Maybe there’s another reason Barack Obama decided to deliver his convention acceptance speech in a football stadium. As Howard Mortman points out this morning, Obama’s August 28 address will coincide with the start of the college football season, with at least four nationally televised games on the docket.
Sure, most of the games scheduled are of regional interest at best, involving middling Division I-A schools and even I-AA teams, and the kickoff times for most of the televised games are early enough to allow viewers to flip over to Obama’ speech (which will probably start around (10 p.m.) without missing any of the gridiron action.
But this is a political blog, and there’s nothing the political media likes better than to hype specious factors and warn of the significant impact they could have on the presidential race. With that in mind, let’s look closer at the August 28 college football schedule and consider how each game could prove to be the Ralph Nader of 2008.
North Carolina State at South Carolina (7 p.m., ESPN): Sure, these two teams were a combined 11-13 last year and neither qualified for a bowl. But they’re both improving and it’s a border war, so expect high viewership in both states – potentially creating a problem for Obama, since he has hopes of snagging North Carolina’s 15 electoral votes. And what if Lou Holtz, who once coached both South Carolina and N.C. State, decides to deliver one of his famous pep talks to fire up one of his old teams a few days before the game?
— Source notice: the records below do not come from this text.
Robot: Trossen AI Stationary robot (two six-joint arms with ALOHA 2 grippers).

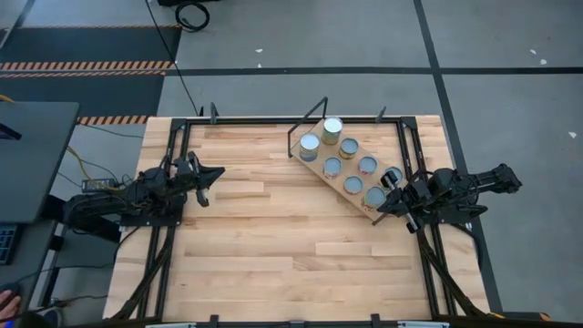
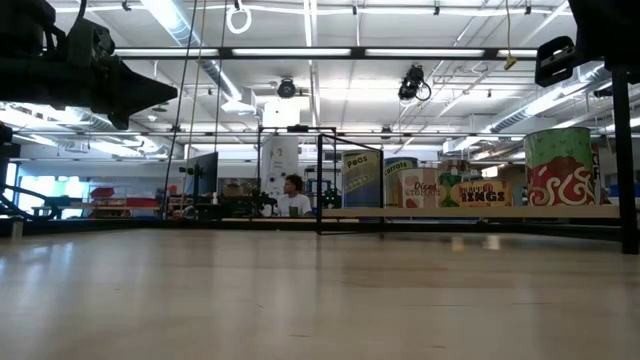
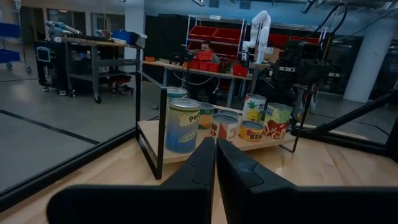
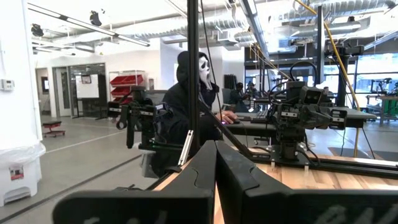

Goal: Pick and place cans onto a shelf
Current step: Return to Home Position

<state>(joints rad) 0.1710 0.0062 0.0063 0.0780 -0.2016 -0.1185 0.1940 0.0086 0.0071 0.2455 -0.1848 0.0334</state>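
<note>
Left gripper [image 3: 215, 143] was over the table's left side, fingers pressed together, holding nothing, well apart from everything. Cans [image 1: 349, 146] stood in two rows on the wooden shelf [image 3: 149, 132], set diagonally right of centre. Right gripper [image 4: 216, 144], also closed and empty, hung just beside the shelf's near end. Risk: a careless sweep home could clip that end, shifting the shelf and toppling the nearest can.

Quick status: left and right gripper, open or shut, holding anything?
Left gripper: shut, empty, over the left side of the table.
Right gripper: shut, empty, at the table's right edge.
</note>
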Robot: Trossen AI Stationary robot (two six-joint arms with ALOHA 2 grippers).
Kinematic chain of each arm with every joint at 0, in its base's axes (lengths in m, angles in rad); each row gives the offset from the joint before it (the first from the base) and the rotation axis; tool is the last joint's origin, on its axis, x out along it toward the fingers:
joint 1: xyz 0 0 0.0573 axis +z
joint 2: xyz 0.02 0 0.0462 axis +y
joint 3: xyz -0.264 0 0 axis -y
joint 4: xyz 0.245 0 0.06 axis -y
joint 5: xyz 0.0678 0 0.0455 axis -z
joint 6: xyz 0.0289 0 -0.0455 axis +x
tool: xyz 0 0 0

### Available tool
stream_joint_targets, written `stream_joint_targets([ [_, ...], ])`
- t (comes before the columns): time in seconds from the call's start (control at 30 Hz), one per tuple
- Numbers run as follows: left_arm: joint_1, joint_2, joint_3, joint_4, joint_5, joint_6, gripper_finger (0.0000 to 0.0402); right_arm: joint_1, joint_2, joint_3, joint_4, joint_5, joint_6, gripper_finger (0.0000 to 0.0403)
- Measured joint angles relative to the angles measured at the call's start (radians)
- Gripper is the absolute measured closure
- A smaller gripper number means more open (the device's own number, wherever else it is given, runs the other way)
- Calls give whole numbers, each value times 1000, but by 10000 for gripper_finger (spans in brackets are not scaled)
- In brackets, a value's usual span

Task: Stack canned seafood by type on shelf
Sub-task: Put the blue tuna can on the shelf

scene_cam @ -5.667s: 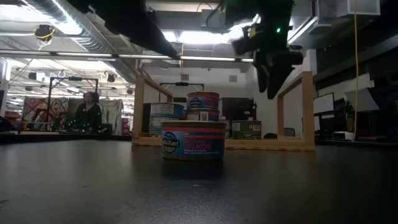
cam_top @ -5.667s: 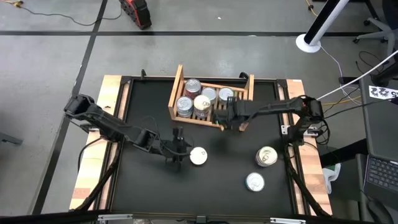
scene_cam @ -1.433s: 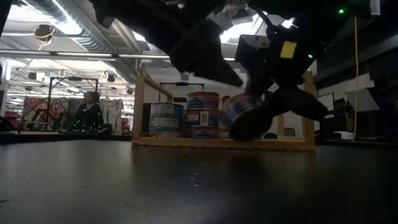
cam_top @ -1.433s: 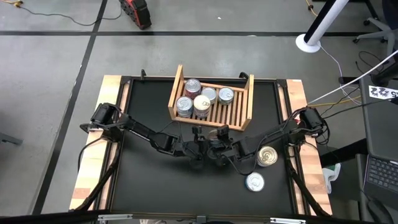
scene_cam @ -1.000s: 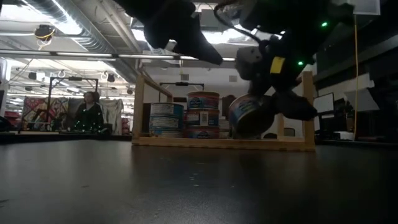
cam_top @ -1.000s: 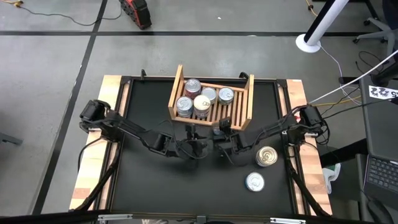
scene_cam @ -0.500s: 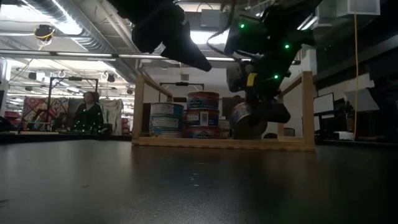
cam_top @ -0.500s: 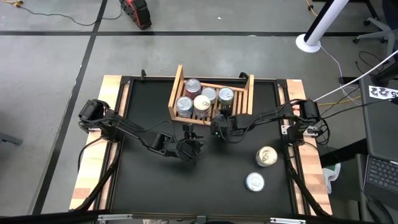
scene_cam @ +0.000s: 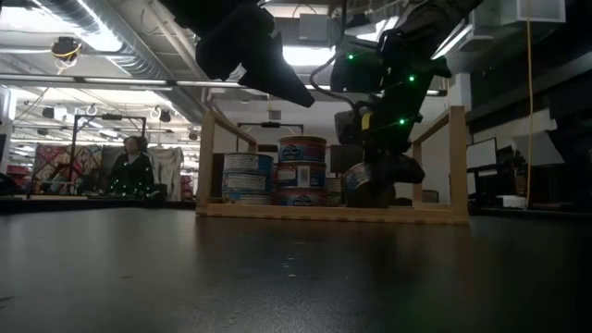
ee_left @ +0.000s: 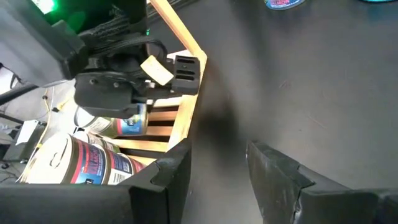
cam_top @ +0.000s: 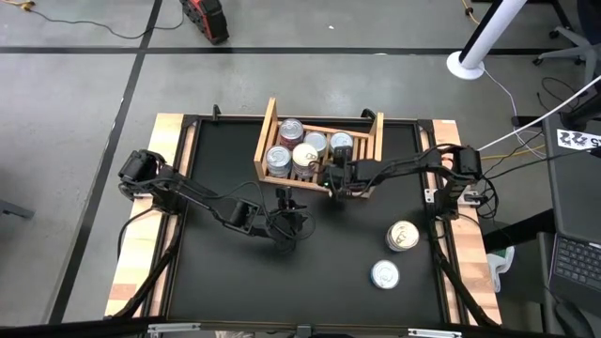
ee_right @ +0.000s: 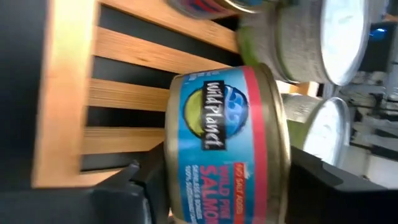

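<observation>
Canned seafood is being loaded onto the shelf (cam_top: 371,155): a blue-and-red salmon tin (ee_right: 227,146) is sitting between the fingers of the right gripper (cam_top: 336,177), low over the slats at the shelf's near edge, just beside the tins already stacked (cam_top: 302,150) farther in. Whether the right fingers are clenching the tin or already letting it go cannot be told, though the tin is lying against both in the right wrist view. The left gripper (cam_top: 289,222) is waiting over the bare worktop (cam_top: 225,272) in front of the shelf, its fingers (ee_left: 280,177) parted and grasping nothing. Two more tins (cam_top: 402,236) are lying on the worktop well apart from the right fingers, on the right arm's side. Judged risks: the tin is riding tilted rather than flat in the low view, so a release here could be leaving it tipped on the slats or rolling off the near board; a push deeper could be knocking the neighbouring stacks; and a label of the wrong type beneath it would be spoiling the sorting.
</observation>
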Motion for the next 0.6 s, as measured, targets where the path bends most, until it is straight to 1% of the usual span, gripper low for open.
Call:
stream_joint_targets([
  [0.1, 0, 0, 0, 0, 0, 0, 251, -2, 0, 0, -1, -39, 0, 160],
  [0.27, 0, 0, 0, 0, 0, 0, 251, -3, 0, 0, -3, -83, 1, 141],
  [0.5, 0, 1, 0, 0, 0, -6, 251, -4, 0, 0, 13, -77, -1, 124],
  [0.6, 0, 1, 0, 0, 0, -10, 251, -11, 0, 0, 14, -134, -53, 122],
])
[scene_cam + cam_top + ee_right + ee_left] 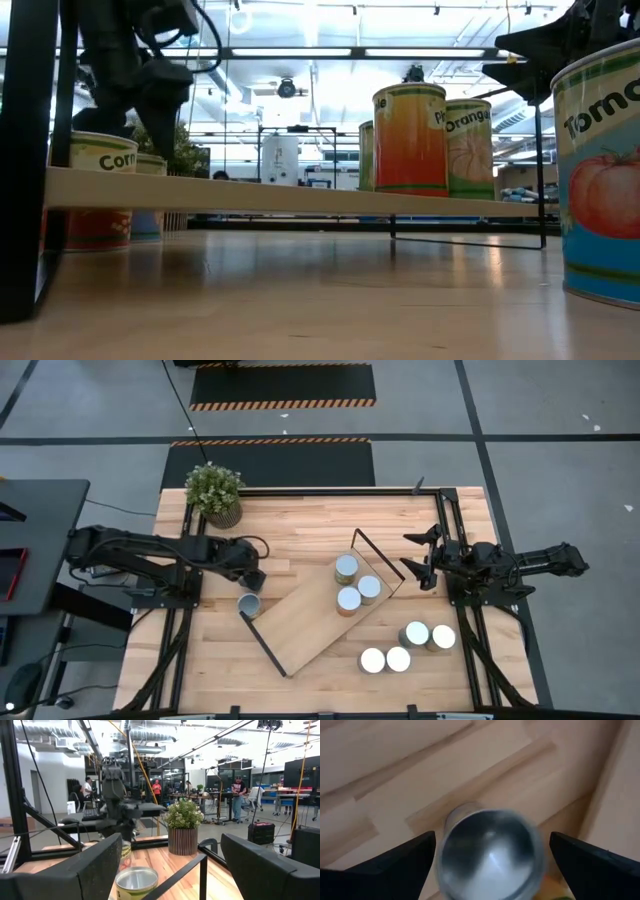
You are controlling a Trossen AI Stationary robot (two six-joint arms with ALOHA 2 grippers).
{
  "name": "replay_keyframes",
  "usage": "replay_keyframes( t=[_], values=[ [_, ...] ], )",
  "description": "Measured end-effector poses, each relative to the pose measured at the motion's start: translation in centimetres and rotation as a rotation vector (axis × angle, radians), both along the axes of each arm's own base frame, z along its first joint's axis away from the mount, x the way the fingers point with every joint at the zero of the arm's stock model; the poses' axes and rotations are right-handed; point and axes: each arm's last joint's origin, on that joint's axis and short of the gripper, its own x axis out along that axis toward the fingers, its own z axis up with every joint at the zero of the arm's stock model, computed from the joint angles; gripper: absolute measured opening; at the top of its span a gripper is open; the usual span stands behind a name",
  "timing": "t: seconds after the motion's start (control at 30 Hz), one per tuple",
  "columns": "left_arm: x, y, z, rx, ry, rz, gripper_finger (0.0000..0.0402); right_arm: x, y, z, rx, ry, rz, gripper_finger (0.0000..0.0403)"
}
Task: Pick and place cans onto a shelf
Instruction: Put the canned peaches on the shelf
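Note:
The shelf (310, 615) lies slantwise in the middle of the table, with black wire frames at both short ends. Three cans (354, 586) stand on its far right part. One can (248, 605) stands on the table beside the shelf's left end. My left gripper (255, 581) hangs open just above this can, and in the left wrist view the fingers (400, 862) stand on either side of its silver top (490, 852) without touching. Several more cans (415, 633) stand on the table at the near right. My right gripper (410, 556) is open and empty above the shelf's right end.
A potted green plant (214, 493) stands at the table's far left corner. The shelf's right wire frame (378, 555) rises just left of my right gripper. People and workbenches show in the room beyond the table (235, 790).

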Motion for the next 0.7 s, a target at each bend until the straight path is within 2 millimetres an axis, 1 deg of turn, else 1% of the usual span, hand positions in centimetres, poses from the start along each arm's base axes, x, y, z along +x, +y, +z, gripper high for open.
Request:
replay_keyframes(
  t=[0.1, 0.23, 0.37, 0.5, 0.7],
  values=[
    [0.0, 0.0, -0.4, -0.002, 0.018, -0.014, 0.0398, 0.0, 0.0, 0.0, 0.000, -0.002, 0.000, 0.0347],
    [0.4, 0.0, -0.3, 0.013, -0.019, -0.054, 0.0398, 0.0, 0.0, 0.0, 0.000, -0.002, 0.000, 0.0347],
    [0.4, -0.1, -0.4, 0.019, -0.005, -0.082, 0.0398, 0.0, 0.0, 0.0, 0.000, -0.002, -0.001, 0.0347],
    [0.8, -0.2, -0.9, 0.023, 0.018, -0.113, 0.0398, 0.0, 0.0, 0.0, 0.000, -0.002, 0.000, 0.0347],
    [1.5, -0.4, -2.2, -0.019, 0.082, -0.159, 0.0396, 0.0, 0.0, 0.0, 0.000, -0.003, -0.001, 0.0347]
  ],
)
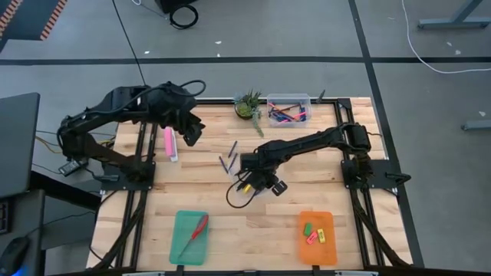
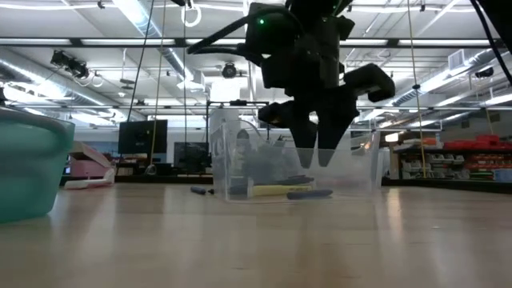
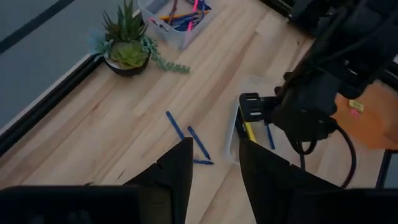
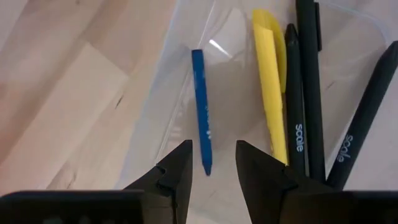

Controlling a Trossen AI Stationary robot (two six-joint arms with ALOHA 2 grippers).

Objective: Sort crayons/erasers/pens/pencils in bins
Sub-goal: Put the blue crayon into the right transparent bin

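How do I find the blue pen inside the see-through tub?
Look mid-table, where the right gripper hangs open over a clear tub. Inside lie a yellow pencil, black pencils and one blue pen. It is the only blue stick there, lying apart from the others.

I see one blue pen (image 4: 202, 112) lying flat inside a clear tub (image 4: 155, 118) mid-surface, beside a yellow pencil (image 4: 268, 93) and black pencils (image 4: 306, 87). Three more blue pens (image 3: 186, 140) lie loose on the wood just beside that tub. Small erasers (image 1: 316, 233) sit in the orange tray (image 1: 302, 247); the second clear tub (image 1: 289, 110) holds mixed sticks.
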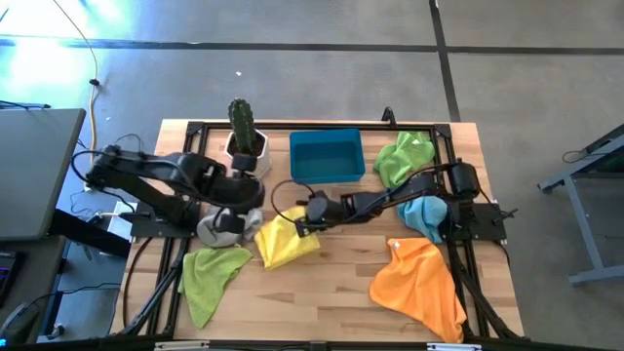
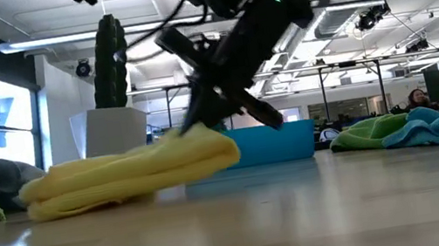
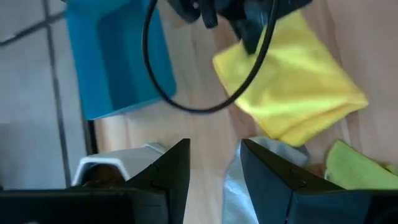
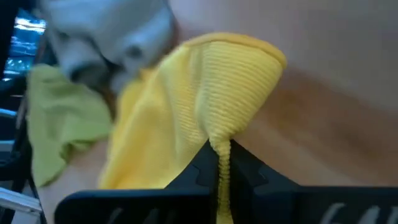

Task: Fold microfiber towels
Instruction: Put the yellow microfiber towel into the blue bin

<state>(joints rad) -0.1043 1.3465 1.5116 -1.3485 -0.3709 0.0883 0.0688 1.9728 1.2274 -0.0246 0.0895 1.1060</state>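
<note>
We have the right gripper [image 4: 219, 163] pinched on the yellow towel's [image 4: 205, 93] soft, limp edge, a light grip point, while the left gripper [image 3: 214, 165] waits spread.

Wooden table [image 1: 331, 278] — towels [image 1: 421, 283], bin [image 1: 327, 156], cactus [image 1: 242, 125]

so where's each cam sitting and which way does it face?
High: overhead, straight down; both arms, right pincer on yellow towel.
Low: table height, facing the room; yellow towel.
Left wrist: past open left pincer toward bin.
Right wrist: right pincer shut on the towel.
All share the yellow towel.
</note>
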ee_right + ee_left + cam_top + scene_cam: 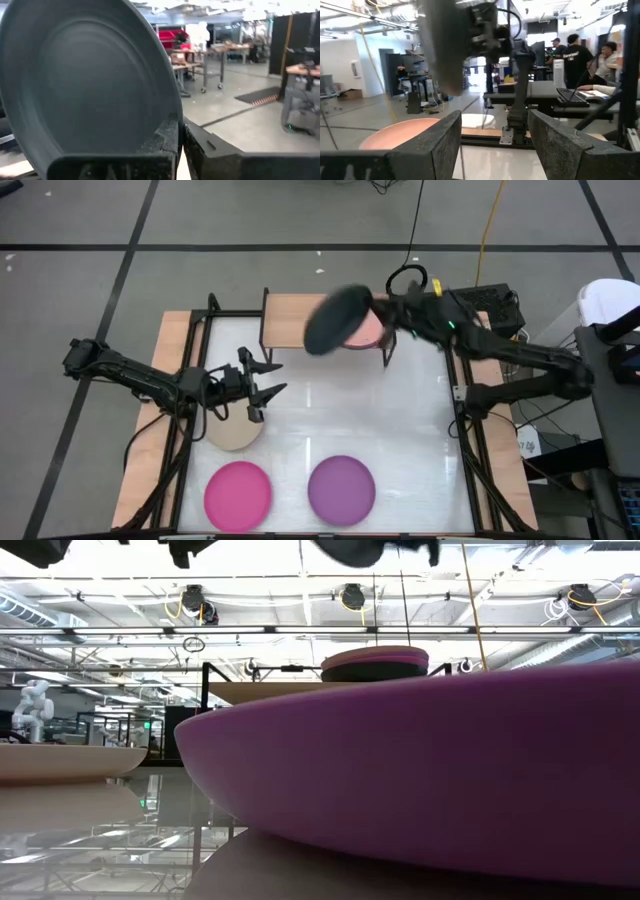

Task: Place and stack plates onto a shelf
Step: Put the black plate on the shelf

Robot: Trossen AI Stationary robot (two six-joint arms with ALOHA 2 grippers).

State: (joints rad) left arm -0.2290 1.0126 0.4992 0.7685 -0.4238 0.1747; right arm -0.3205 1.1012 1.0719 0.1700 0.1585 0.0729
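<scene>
right gripper [378,308] clamped on dark plate [336,318], tilted above the pink stack [367,332] on shelf [290,310]; left gripper [262,387] jaws apart over beige plate [234,434]; magenta plate [238,494] & purple plate [341,488] near front edge

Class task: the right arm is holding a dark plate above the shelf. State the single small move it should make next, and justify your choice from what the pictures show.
Probably lower and level the dark plate onto the stack on the shelf. The right hand grips the plate's rim, tilted in the air above the peach plate that tops that stack. The left hand waits open over the beige plate.
</scene>
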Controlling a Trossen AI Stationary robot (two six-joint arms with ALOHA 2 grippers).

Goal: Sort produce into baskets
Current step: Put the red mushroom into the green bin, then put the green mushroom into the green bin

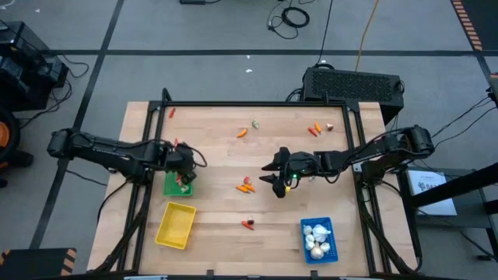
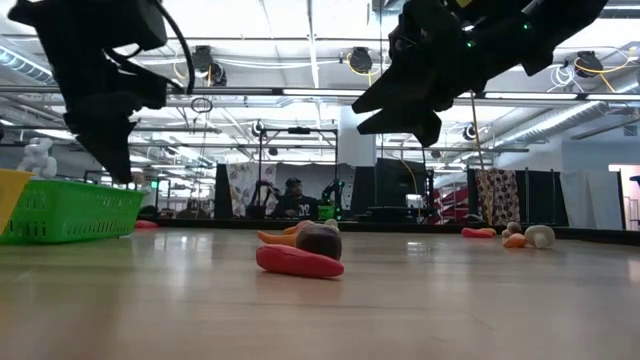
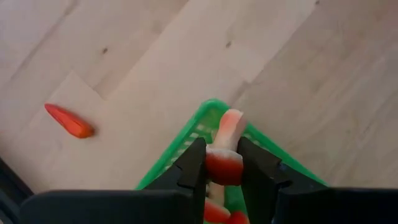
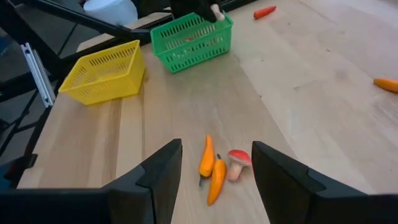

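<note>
- The left pincer (image 3: 222,171) hangs over the green basket (image 1: 177,185), its fingers (image 3: 190,168) clamped on a toy mushroom (image 3: 225,149) with a red cap and a pale pink stalk
- More red pieces lie in the green basket just under that pincer; how many I cannot tell
- The right pincer (image 4: 214,165) hovers above mid-bench with its fingers apart and nothing between them
- Just below it on the wooden bench (image 1: 218,214) lie three pieces close together: two orange carrot-like pieces (image 4: 211,167) and one small red-capped mushroom (image 4: 237,163)
- One red and dark piece (image 1: 248,225) lies alone nearer the front edge, between the yellow basket (image 1: 176,225) and the blue basket (image 1: 318,238)
- Three baskets in all: green, yellow, blue, each a shallow rectangular tray
- The blue basket holds white garlic-like bulbs (image 1: 317,239), about four
- Toward the far edge lie an orange piece with a pale one (image 1: 247,129), an orange-red pair with a pale bit (image 1: 318,128), and one red piece (image 1: 172,112) at the far left corner
</note>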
Surely, such an action would only enflame tensions between the schools, further ratcheting up the ratings.
Vanderbilt at Miami (Ohio) (6:30, ESPN-U): O.K., so almost no one gets ESPN-U in their homes, and neither Vandy, which last qualified for a bowl in 1982, nor Miami, which plays in the non-BCS Mid-American Conference, is a ratings magnet. But look closer. It’s almost unheard of for a team from the powerful SEC to agree to play on the road against a small conference school. This will be the athletic event of the year in the Greater Miami area – and the Greater Miami area just so happens to be smack in the middle of west-central Ohio, a pivotal region in one of the premier battleground states. Should this game go to three or four overtimes – thus pushing it past 10 p.m. – Red Hawk partisans will almost certainly shun Obama’s speech, thus severely complicating the Democrat’s efforts to win them over.
Wake Forest at Baylor (7, FSN): Yeah, yeah, FSN typically draws unappealing college football match-ups that attract paltry audiences, and this looks like another one of them. Baylor is a perennial Big-12 cellar dweller (and is only in the conference because of the insistence of then-Governor Ann Richards back in 1994), and Wake Forest, one of the ACC’s smallest schools, has a limited fan base. But on top of the N.C. State-South Carolina game (and the potential Lou Holtz pep talk!), is the presence of another North Carolina-based team on television just too much for Obama to overcome? After all, for Obama to win North Carolina, he’ll need to fare well in Winston-Salem, where Wake is based, and make inroads in the Republican areas that surround it. That task will be infinitely tougher if come 10 o’clock on August 28 those voters are instead focused on a nail-biter in Waco. Really, shouldn’t the Obama campaign, which can raise and spend unlimited money, have paid the N.C. State and Wake Forest athletic departments to reschedule these games?
Oregon State at Stanford (8, ESPN2): So far, the news out of Oregon has been mostly good for Obama, who has opened a solid lead in polls there. But can he survive this? Oregon State, a football doormat until coach Mike Riley arrived in the mid-90’s, has a rabid fan base and is poised to contend for the Pac-10 title and its first BCS bowl since 2000. Expect those fans to be glued to their sets for the season-opener against Jim Harbaugh’s Cardinal. A secondary factor: How many Beaver fans will make the not-too-long drive down to Palo Alto to watch the proceedings in person? And with an 8 p.m. kickoff, this one is guaranteed to run clear through Obama’s Denver speech. John McCain, by contrast, will have Oregon’s undivided attention the following Thursday when he delivers his own speech. Could Oregon be on its way back to swing-state status? Really, there’s no excuse for this scheduling conflict on Obama’s part: He has a connection in Oregon State’s athletic department.